【新分野の開拓が進む業務用食品】
【新分野の開拓が進む業務用食品】
外食・中食市場の動向と予測
(外食)
2015年の外食市場は、緩やかな景気回復基調を背景に高付加価値メニューがけん引し、2年ぶりにプラスに転じた。年初に発生した異物混入問題がファーストフード洋風の売上に影響を与えたが、年後半は回復基調となった。円安の進行による食材仕入れ価格の高騰、人手不足を起因とする人件費の上昇などコストアップが収益を圧迫したものの、高付加価値メニューが値上げ後も堅調に推移し、客足の落ち込みをカバーした。
16年については、次年度に迫った消費税増税に伴う節約志向の上昇懸念、労働人口不足による人件費のさらなる高騰など経営環境は、より一層厳しさを増す見込みだ。業種間の垣根を超えた企業間競争の激化も進む。
日本フードサービス協会は、協会会員社を対象とした外食産業市場動向調査を毎月行っている。
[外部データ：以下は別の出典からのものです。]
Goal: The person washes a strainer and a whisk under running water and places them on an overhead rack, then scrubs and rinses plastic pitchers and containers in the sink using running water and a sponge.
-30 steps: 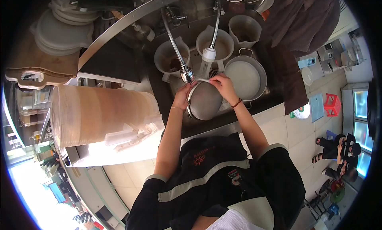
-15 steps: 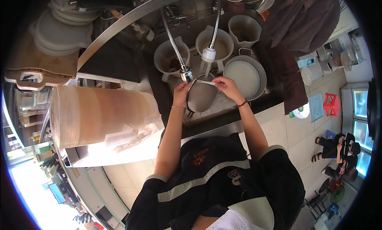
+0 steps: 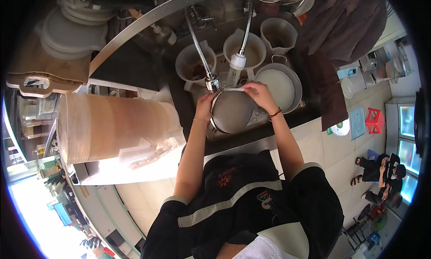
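A round mesh strainer [image 3: 232,112] is held over the sink, its grey mesh bulging toward me. My left hand [image 3: 204,107] grips its rim on the left, close beneath a metal faucet head [image 3: 213,83]. My right hand [image 3: 261,96] has its fingers closed on the white handle [image 3: 233,89] along the strainer's top. Water runs from a white-tipped faucet [image 3: 238,61] just behind the strainer. To the right, a metal pot [image 3: 296,94] holds cloudy whitish liquid, partly covered by my right hand.
Three pitchers [image 3: 184,64] stand at the back of the sink. A large plastic tub [image 3: 119,129] is at the left, below a wooden board [image 3: 54,73] and stacked lids [image 3: 74,32]. Dark cloth [image 3: 345,26] hangs at the right. A person [image 3: 384,176] sits farther off.
The strainer has tipped from a more edge-on view back to showing its rounded underside. My right hand has risen slightly with the handle. The view has shifted a little.
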The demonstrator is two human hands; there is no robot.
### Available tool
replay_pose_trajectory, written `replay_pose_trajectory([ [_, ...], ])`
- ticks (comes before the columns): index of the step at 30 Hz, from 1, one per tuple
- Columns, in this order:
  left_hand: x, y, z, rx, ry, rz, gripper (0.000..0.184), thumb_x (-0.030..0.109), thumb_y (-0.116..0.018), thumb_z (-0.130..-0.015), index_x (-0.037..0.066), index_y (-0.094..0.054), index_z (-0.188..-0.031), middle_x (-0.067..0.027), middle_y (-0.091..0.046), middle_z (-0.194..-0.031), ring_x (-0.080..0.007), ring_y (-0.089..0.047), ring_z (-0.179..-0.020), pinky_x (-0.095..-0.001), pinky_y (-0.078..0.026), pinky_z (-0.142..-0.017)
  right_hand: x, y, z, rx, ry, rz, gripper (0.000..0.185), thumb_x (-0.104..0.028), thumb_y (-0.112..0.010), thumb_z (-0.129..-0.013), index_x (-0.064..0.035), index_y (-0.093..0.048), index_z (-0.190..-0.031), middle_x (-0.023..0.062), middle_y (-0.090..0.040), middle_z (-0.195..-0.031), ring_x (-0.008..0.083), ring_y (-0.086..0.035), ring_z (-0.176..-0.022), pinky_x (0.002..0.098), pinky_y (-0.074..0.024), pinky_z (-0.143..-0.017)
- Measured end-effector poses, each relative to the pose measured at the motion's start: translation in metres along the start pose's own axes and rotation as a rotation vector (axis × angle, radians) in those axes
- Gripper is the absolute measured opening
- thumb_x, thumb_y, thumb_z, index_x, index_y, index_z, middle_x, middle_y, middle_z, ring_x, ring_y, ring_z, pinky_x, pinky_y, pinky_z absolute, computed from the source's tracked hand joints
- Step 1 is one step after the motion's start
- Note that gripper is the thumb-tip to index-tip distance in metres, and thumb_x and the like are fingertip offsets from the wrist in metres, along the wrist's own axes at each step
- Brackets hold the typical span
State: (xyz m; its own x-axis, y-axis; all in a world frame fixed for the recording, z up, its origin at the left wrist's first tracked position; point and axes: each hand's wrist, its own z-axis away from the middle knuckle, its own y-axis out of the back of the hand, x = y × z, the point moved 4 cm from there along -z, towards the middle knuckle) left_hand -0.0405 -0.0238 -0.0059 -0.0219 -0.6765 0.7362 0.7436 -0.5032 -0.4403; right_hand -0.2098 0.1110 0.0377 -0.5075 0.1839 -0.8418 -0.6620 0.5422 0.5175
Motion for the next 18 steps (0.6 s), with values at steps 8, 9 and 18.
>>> replay_pose_trajectory([
  [8,0.003,-0.01,-0.002,-0.04,-0.046,0.144,0.018,0.001,-0.042,-0.078,-0.001,-0.054,-0.093,-0.0074,-0.058,-0.085,-0.0146,-0.057,-0.075,-0.0248,-0.045,-0.067,-0.022,-0.022,0.01,-0.258,0.152,0.014,0.01,-0.015,-0.058,-0.072,-0.0128,-0.062,-0.081,0.0042,-0.053,-0.076,0.0214,-0.054,-0.071,0.0321,-0.0409,-0.064],
  [9,0.002,-0.007,-0.003,-0.041,-0.046,0.144,0.018,0.001,-0.042,-0.078,-0.001,-0.054,-0.093,-0.0074,-0.058,-0.085,-0.0146,-0.057,-0.075,-0.0248,-0.045,-0.067,-0.017,-0.017,0.005,-0.118,0.092,0.066,0.01,-0.015,-0.059,-0.072,-0.0121,-0.062,-0.081,0.0043,-0.052,-0.076,0.0216,-0.054,-0.071,0.0311,-0.0415,-0.064],
  [18,0.003,0.005,-0.021,0.024,-0.142,0.183,0.018,0.002,-0.041,-0.079,-0.002,-0.053,-0.092,-0.0071,-0.057,-0.084,-0.0147,-0.053,-0.08,-0.0264,-0.043,-0.07,-0.026,-0.024,0.014,-0.356,0.16,-0.189,0.01,-0.011,-0.061,-0.07,-0.0089,-0.062,-0.08,0.0069,-0.051,-0.075,0.0207,-0.052,-0.071,0.0291,-0.0425,-0.061],
])
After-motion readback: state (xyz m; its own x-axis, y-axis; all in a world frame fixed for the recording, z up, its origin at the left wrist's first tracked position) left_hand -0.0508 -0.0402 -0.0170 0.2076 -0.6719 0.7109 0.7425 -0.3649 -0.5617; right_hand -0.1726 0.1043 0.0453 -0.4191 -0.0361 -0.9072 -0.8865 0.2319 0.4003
15年の外食需要は、年初に日本マクドナルドにおいて発生した異物混入問題が、FF洋風の売上高に影響した一方、ファミリーレストランの売上高が引き続き堅調に推移した。そのため、年後半は回復基調となり、年間の売上高は0・1%増とわずかに前年を上回った。付加価値商品が支持されたことに加え、円安の進行による食材仕入れ価格の高騰などを要因に実施した価格改定の影響もあり、全体の客単価(3・3%増)は1年を通してプラスとなった。
(中食)
近年、惣菜(中食)市場は順調に成長してきているが、2015年も引き続き伸長し、6年連続で市場が拡大した。2011年の東日本大震災以降、内食志向の高まりが言われる中、調理時間の短縮化というニーズに応えてきたことが、市場の拡大につながったと見られる。すでに言い古された感もあるが、少子化・高齢化による少人数世帯の増加、有職女性の増加等あり、中食市場はまだまだ伸長するのは間違いなさそうである。
日本惣菜協会が18日、発刊した『2016年版惣菜白書』によれば、惣菜市場規模は唯一09年、調査開始以来初のマイナスとなったものの、その後は再成長軌道に乗っている。1面記事の通り、15年の惣菜市場規模は前年比3.5%増9兆5,881億円(見込み)と、6年連続でプラスとなった。業態別では、「CVs」が5.5%増2兆9,451、構成比も0.5ポイント増30.7%と伸長し、「専門店、他」(惣菜店、弁当店、給食業者、寿司販売店など)を初めて上回り、トップシェアとなった。